◆ **What you need to do**: Leave out the pictures and restate the rest of the data exactly.

◆ **Given material**:
==*==

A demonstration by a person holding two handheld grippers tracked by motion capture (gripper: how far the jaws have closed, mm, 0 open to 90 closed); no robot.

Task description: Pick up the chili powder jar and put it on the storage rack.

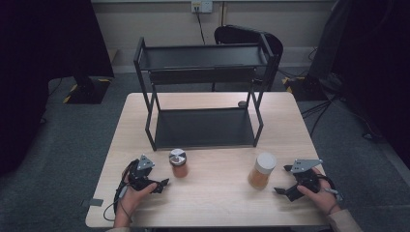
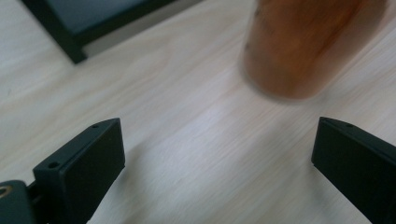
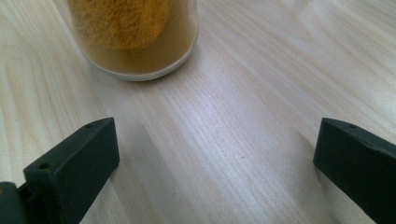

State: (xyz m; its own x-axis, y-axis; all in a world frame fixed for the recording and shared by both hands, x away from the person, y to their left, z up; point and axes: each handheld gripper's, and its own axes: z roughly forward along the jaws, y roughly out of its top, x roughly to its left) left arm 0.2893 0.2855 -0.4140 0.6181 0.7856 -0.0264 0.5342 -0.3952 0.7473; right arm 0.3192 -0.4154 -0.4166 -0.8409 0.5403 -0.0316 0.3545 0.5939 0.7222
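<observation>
Two jars stood on the table (image 1: 212, 193), both in front of one black rack (image 1: 203, 92): a metal-lidded jar (image 1: 178, 163) just beyond the left claw (image 1: 162, 184), a white-lidded jar (image 1: 262, 170) near the right claw (image 1: 284, 179). Both claws were wide apart, holding nothing.

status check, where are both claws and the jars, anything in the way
Left claw open, empty, beside small silver-lid jar. Right claw open, empty, beside white-lid jar. Both jars upright on table, in front of black rack. Nothing between claws and jars.
</observation>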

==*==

◆ **Your response**:
A demonstration by a person holding two handheld grippers tracked by motion capture (gripper: how far the jaws have closed, mm, 0 open to 90 closed); no robot.

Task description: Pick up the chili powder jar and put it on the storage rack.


State: (xyz m; its own x-axis, y-axis; all in a world frame fixed for the recording and shared by both hands, x away from the person, y to their left, z up; point and axes: each handheld gripper's, and its own axes: z roughly forward along the jaws, y roughly out of its top, x roughly to its left) left arm 0.2893 0.2855 -0.4140 0.6181 0.7856 -0.0264 0.5342 -0.3952 0.7473; right arm 0.3192 -0.4154 -0.4166 -0.8409 0.5403 -0.0316 0.3545 0.5939 0.7222
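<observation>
Two jars stood on the table (image 1: 212, 193), both in front of one black rack (image 1: 203, 92): a metal-lidded jar (image 1: 178, 163) just beyond the left claw (image 1: 162, 184), a white-lidded jar (image 1: 262, 170) near the right claw (image 1: 284, 179). Both claws were wide apart, holding nothing.

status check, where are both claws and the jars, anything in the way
Left claw open, empty, beside small silver-lid jar. Right claw open, empty, beside white-lid jar. Both jars upright on table, in front of black rack. Nothing between claws and jars.
</observation>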

What the exercise required is now done.